- [Requirement] Return each entry below exactly. Skip the images.

::: Record extracts :::

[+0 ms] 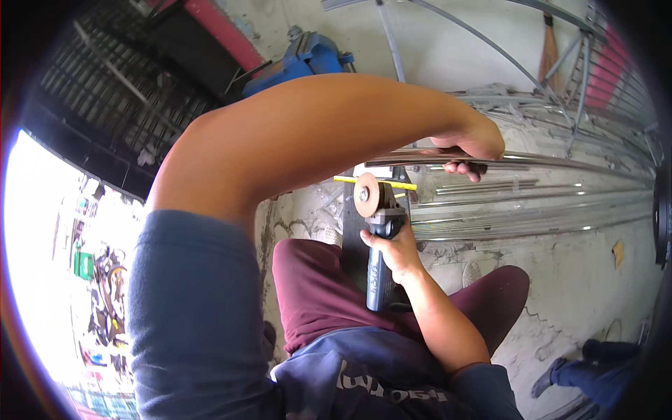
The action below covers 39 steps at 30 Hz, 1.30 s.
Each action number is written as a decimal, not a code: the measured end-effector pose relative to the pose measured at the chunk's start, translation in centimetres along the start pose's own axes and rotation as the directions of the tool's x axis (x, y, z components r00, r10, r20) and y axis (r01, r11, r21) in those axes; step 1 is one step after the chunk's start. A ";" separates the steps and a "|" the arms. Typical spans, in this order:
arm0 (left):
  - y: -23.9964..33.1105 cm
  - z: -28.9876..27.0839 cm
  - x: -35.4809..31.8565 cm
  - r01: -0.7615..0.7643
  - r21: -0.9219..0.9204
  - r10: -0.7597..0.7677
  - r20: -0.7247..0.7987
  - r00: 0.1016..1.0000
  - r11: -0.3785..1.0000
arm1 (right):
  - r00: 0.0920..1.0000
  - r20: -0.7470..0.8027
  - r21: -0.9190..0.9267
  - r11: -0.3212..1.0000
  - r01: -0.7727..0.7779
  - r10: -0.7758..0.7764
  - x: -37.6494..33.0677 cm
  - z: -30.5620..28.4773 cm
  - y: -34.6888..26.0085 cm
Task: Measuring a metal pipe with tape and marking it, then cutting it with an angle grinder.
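While the right hand (397, 250) wraps its fingers round the body of the grinder (376, 273), the tool points away from the person's lap, its round disc (368, 181) at the far end. Left of the grinder, the left arm (231, 161) rises and arches across; beyond the grinder and to its right, the left hand (477, 145) has its fingers curled about some metal tubes (402, 159), though I can't tell how many it grips. Their ends lie just past the grinder's disc, apart from it. A yellow strip (404, 185) runs behind the disc, and a black bench (352, 231) stands under the grinder. To the grinder's right, more rods (486, 187) lie along the floor (567, 287). Well beyond the grinder I see a blue vice (308, 57) and, far to its right, a broom (549, 52). Another person's legs (595, 374) show nearer than the grinder, well off to its right.
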State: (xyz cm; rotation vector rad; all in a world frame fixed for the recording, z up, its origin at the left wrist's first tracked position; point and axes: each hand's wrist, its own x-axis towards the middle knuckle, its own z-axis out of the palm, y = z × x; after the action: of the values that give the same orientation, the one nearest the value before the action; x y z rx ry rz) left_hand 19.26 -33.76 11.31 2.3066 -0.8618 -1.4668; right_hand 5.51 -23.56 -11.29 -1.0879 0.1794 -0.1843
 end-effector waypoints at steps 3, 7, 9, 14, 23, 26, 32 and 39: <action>0.9 0.4 -2.4 -0.016 0.031 0.019 -0.112 0.994 0.999 | 0.900 0.171 0.084 0.905 -0.418 0.400 -1.1 -3.6 0.7; 0.2 0.8 -2.1 -0.040 0.084 0.058 -0.213 0.975 0.996 | 0.889 0.224 0.100 0.898 -0.429 0.400 -2.0 -5.7 1.1; 0.2 0.8 -2.1 -0.030 0.109 0.058 -0.265 0.963 0.994 | 0.859 0.352 0.049 0.909 -0.414 0.372 -2.9 -5.6 -0.6; 0.4 1.1 -0.5 0.112 0.387 0.017 -0.316 0.949 0.915 | 0.812 0.457 0.060 0.898 -0.435 0.363 -3.0 -5.6 -1.4; -1.0 1.6 0.0 0.117 0.153 -0.081 -0.224 0.971 0.981 | 0.845 0.517 0.122 0.965 -0.231 0.137 -2.6 -4.4 -1.1; -1.1 1.5 0.4 0.056 0.221 -0.030 -0.116 0.993 0.974 | 0.840 0.532 0.101 0.977 -0.189 0.108 -2.6 -4.1 -1.4; -1.9 1.5 2.2 0.101 -0.076 -0.101 0.009 0.995 0.992 | 0.875 0.484 0.088 0.993 -0.076 0.024 -2.8 -2.9 -2.5; -2.9 1.9 2.7 0.091 -0.037 -0.091 -0.016 0.996 0.995 | 0.851 0.394 -0.239 0.855 0.460 -0.348 -1.5 -2.3 -2.0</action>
State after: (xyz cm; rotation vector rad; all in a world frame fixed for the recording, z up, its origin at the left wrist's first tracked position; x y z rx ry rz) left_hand 19.43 -33.01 6.97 2.3572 -0.7283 -1.4830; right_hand 3.36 -26.06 -10.47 -1.4654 -0.3544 -0.3574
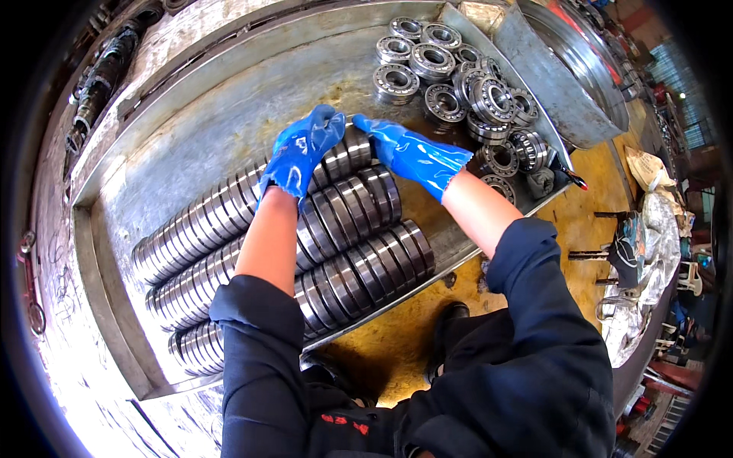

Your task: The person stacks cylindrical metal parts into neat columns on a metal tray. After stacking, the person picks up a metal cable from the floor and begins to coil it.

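Both hands wear blue rubber gloves and meet at the centre of the frame. The left hand (300,153) lies palm down, fingers spread, on the upper row of bearing rings (229,210), not clenched around any of them. The right hand (408,153) reaches in from the right, its fingertips resting on the end of that same row; whether it grips a ring cannot be told. Three rows of rings stand on edge, packed face to face, running diagonally from lower left toward the centre inside a shallow metal tray (114,305). A loose pile of assembled roller bearings (458,76) occupies the tray's upper right corner. A second metal tray (565,91) leans just beyond it. The yellow floor (603,191) shows at right.
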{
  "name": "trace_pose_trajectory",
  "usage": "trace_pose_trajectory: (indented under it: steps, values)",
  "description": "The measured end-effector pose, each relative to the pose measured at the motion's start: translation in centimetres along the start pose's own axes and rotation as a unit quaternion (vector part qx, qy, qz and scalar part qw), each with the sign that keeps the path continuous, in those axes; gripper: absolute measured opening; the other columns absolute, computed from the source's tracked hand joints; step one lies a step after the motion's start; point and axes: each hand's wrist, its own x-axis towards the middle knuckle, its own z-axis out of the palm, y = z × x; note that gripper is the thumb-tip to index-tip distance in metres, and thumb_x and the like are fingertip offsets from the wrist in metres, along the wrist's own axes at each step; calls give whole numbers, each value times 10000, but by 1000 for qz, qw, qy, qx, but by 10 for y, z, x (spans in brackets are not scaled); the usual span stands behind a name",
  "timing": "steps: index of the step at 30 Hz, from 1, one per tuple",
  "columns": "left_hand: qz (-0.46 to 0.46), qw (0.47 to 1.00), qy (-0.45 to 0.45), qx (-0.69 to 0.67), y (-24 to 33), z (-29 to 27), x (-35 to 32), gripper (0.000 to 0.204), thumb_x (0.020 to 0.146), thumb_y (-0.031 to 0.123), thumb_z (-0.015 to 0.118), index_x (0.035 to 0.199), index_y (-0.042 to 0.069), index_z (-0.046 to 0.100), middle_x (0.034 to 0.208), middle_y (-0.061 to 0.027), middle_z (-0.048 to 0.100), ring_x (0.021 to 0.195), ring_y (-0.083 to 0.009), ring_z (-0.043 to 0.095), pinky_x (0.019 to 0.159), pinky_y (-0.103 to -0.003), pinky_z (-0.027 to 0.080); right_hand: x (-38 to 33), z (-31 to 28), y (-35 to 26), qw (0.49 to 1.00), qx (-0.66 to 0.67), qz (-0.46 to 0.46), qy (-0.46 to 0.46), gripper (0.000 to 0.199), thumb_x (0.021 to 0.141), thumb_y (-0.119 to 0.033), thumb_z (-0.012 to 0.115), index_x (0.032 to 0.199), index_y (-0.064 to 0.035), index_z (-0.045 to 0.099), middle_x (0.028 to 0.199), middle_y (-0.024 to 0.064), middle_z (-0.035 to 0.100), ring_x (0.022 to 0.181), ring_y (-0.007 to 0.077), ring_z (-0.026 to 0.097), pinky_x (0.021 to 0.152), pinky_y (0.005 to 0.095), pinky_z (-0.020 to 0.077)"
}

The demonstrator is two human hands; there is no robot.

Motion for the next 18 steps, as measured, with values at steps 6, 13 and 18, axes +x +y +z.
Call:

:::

- [Answer for this exercise]
[+0 ms] 
The action below covers 39 steps at 30 Hz, 1.30 s.
Each action number is written as a decimal, not a code: the measured end-effector pose relative to the pose measured at the chunk's start, translation in centimetres along the start pose's own axes and rotation as the directions of the tool's x axis (x, y, z components r00, r10, r20) and y axis (r01, r11, r21) in those axes; step 1 is one step after the chunk's start. A ";" separates the steps and a "|" the arms. Typical spans, in this order:
arm0 (left):
  - y: -23.9964..33.1105 cm
  - z: -28.9876..27.0839 cm
  - x: -35.4809..31.8565 cm
  - r01: -0.7615..0.7643
  - r21: -0.9219..0.9204
  - r10: -0.7597..0.7677
  - r20: -0.7247..0.7987
  - r00: 0.1016..1.0000
  - r11: -0.3785..1.0000
arm1 (right):
  - r00: 0.0920..1.0000
  - r20: -0.7470..0.8027
  - r21: -0.9190..0.9267
  - r11: -0.3212..1.0000
  - r01: -0.7727..0.7779
  - r10: -0.7758..0.7764
  - x: -37.6494..33.0677 cm
  - z: -30.5620..28.4773 cm
  - y: -34.6888..26.0085 cm
Task: Measuring a metal pipe with tape and marking it, then cutting it with an angle grinder.
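While the right hand (397, 250) wraps its fingers round the body of the grinder (376, 273), the tool points away from the person's lap, its round disc (368, 181) at the far end. Left of the grinder, the left arm (231, 161) rises and arches across; beyond the grinder and to its right, the left hand (477, 145) has its fingers curled about some metal tubes (402, 159), though I can't tell how many it grips. Their ends lie just past the grinder's disc, apart from it. A yellow strip (404, 185) runs behind the disc, and a black bench (352, 231) stands under the grinder. To the grinder's right, more rods (486, 187) lie along the floor (567, 287). Well beyond the grinder I see a blue vice (308, 57) and, far to its right, a broom (549, 52). Another person's legs (595, 374) show nearer than the grinder, well off to its right.
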State: (xyz cm; rotation vector rad; all in a world frame fixed for the recording, z up, its origin at the left wrist's first tracked position; point and axes: each hand's wrist, its own x-axis towards the middle knuckle, its own z-axis out of the palm, y = z × x; after the action: of the values that give the same orientation, the one nearest the value before the action; x y z rx ry rz) left_hand 19.26 -33.76 11.31 2.3066 -0.8618 -1.4668; right_hand 5.51 -23.56 -11.29 -1.0879 0.1794 -0.1843
 end-effector waypoints at steps 3, 7, 9, 14, 23, 26, 32 and 39: <action>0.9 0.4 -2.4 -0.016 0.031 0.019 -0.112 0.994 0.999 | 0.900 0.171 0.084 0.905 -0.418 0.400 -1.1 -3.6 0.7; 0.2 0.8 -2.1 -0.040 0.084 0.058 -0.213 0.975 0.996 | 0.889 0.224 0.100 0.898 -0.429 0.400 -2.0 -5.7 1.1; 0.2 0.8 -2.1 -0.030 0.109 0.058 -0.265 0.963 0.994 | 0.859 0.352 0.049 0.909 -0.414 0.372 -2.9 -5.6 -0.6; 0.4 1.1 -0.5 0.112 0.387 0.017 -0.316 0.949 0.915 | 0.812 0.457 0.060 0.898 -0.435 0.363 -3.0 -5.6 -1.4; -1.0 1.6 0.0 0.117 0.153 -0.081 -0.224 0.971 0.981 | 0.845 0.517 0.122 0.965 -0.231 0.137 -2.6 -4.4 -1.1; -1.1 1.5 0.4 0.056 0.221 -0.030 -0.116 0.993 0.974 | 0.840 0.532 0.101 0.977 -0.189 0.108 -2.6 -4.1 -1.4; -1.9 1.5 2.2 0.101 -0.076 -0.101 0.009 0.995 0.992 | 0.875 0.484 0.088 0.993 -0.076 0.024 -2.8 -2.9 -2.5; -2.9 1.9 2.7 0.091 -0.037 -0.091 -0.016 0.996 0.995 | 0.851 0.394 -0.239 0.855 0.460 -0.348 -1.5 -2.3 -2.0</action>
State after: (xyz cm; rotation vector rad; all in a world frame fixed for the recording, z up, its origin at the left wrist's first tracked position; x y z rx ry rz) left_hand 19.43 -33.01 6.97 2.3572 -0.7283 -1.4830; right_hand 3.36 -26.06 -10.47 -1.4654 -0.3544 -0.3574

Your task: The person stacks cylindrical metal parts into neat columns on a metal tray. After stacking, the person picks up a metal cable from the floor and begins to coil it.

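Both hands wear blue rubber gloves and meet at the centre of the frame. The left hand (300,153) lies palm down, fingers spread, on the upper row of bearing rings (229,210), not clenched around any of them. The right hand (408,153) reaches in from the right, its fingertips resting on the end of that same row; whether it grips a ring cannot be told. Three rows of rings stand on edge, packed face to face, running diagonally from lower left toward the centre inside a shallow metal tray (114,305). A loose pile of assembled roller bearings (458,76) occupies the tray's upper right corner. A second metal tray (565,91) leans just beyond it. The yellow floor (603,191) shows at right.
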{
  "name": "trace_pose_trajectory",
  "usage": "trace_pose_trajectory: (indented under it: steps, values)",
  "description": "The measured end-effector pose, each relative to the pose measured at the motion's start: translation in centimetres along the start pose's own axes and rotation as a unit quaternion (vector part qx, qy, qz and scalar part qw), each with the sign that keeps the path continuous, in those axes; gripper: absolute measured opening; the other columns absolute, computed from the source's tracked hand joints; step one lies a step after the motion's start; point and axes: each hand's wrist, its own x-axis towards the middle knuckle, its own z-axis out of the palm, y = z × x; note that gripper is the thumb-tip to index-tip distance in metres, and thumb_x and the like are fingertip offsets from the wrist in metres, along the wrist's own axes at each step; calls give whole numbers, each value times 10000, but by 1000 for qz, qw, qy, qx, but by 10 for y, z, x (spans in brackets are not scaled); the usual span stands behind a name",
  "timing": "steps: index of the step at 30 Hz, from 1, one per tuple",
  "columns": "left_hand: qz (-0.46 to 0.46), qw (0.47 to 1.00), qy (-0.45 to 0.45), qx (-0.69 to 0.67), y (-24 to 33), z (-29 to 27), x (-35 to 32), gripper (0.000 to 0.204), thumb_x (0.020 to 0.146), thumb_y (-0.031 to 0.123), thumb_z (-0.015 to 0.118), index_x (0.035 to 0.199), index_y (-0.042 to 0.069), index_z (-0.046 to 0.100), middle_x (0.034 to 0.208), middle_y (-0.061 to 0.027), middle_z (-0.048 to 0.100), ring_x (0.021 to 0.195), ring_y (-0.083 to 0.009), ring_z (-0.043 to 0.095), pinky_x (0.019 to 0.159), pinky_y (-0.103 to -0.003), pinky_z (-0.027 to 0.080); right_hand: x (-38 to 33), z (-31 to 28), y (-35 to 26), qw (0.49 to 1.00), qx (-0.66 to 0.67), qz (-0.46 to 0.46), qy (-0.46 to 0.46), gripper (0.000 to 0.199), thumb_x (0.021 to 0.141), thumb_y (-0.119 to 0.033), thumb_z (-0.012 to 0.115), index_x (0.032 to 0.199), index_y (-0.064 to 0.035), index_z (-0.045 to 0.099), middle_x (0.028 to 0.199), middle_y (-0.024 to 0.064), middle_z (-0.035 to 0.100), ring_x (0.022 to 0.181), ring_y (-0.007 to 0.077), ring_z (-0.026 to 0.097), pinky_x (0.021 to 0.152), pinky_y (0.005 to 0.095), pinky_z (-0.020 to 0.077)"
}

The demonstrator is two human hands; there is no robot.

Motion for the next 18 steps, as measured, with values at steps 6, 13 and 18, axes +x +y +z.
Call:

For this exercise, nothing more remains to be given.